• [What to do]
Quote the listing below in full and exactly as written, but omit every picture.

• [Data excerpt]
Content starts

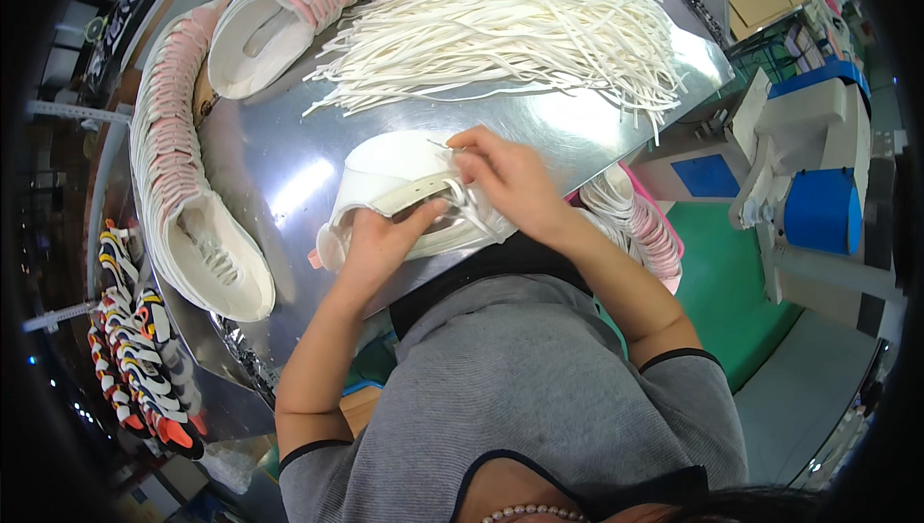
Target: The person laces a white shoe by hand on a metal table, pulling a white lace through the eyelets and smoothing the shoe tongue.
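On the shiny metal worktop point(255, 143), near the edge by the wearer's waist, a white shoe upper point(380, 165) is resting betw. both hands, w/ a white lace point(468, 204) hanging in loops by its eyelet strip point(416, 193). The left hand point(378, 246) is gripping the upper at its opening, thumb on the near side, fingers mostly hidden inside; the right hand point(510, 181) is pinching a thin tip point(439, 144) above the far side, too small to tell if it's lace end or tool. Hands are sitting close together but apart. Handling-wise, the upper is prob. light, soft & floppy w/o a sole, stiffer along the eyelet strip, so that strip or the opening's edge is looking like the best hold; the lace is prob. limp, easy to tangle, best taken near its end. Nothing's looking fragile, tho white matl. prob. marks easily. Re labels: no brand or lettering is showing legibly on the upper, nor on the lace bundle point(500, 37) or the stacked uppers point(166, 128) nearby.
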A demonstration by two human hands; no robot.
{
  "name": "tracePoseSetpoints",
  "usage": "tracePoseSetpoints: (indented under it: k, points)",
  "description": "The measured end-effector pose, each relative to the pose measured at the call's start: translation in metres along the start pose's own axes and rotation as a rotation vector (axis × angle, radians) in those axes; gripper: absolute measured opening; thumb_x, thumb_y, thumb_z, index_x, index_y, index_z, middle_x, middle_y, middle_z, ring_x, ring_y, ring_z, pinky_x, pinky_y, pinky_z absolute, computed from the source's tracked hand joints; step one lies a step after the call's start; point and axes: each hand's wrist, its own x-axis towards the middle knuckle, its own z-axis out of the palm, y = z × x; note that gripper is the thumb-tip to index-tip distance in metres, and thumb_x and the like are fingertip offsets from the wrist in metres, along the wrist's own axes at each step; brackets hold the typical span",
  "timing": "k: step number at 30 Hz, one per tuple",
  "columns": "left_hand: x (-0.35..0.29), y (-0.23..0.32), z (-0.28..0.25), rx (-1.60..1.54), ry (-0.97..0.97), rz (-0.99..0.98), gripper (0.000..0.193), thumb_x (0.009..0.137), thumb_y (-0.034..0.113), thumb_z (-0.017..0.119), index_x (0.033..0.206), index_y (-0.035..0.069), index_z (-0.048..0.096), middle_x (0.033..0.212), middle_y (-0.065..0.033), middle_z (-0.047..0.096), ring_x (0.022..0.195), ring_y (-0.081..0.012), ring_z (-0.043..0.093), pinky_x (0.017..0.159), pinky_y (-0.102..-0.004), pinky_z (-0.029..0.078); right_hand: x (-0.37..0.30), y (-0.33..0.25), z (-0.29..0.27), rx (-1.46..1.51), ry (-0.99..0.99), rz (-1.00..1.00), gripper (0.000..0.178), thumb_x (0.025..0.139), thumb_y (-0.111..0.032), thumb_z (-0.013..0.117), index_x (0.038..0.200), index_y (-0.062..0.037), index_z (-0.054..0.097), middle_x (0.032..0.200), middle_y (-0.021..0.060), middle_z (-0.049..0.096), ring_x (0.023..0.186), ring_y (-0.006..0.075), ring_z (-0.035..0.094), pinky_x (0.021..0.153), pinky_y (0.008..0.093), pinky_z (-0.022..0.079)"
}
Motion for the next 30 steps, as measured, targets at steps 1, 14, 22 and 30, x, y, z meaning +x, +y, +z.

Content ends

• [Solution for this task]
Target: The person laces a white shoe by hand on a metal table, pulling a white lace through the eyelets and smoothing the shoe tongue.
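On the shiny metal worktop point(255, 143), near the edge by the wearer's waist, a white shoe upper point(380, 165) is resting betw. both hands, w/ a white lace point(468, 204) hanging in loops by its eyelet strip point(416, 193). The left hand point(378, 246) is gripping the upper at its opening, thumb on the near side, fingers mostly hidden inside; the right hand point(510, 181) is pinching a thin tip point(439, 144) above the far side, too small to tell if it's lace end or tool. Hands are sitting close together but apart. Handling-wise, the upper is prob. light, soft & floppy w/o a sole, stiffer along the eyelet strip, so that strip or the opening's edge is looking like the best hold; the lace is prob. limp, easy to tangle, best taken near its end. Nothing's looking fragile, tho white matl. prob. marks easily. Re labels: no brand or lettering is showing legibly on the upper, nor on the lace bundle point(500, 37) or the stacked uppers point(166, 128) nearby.
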A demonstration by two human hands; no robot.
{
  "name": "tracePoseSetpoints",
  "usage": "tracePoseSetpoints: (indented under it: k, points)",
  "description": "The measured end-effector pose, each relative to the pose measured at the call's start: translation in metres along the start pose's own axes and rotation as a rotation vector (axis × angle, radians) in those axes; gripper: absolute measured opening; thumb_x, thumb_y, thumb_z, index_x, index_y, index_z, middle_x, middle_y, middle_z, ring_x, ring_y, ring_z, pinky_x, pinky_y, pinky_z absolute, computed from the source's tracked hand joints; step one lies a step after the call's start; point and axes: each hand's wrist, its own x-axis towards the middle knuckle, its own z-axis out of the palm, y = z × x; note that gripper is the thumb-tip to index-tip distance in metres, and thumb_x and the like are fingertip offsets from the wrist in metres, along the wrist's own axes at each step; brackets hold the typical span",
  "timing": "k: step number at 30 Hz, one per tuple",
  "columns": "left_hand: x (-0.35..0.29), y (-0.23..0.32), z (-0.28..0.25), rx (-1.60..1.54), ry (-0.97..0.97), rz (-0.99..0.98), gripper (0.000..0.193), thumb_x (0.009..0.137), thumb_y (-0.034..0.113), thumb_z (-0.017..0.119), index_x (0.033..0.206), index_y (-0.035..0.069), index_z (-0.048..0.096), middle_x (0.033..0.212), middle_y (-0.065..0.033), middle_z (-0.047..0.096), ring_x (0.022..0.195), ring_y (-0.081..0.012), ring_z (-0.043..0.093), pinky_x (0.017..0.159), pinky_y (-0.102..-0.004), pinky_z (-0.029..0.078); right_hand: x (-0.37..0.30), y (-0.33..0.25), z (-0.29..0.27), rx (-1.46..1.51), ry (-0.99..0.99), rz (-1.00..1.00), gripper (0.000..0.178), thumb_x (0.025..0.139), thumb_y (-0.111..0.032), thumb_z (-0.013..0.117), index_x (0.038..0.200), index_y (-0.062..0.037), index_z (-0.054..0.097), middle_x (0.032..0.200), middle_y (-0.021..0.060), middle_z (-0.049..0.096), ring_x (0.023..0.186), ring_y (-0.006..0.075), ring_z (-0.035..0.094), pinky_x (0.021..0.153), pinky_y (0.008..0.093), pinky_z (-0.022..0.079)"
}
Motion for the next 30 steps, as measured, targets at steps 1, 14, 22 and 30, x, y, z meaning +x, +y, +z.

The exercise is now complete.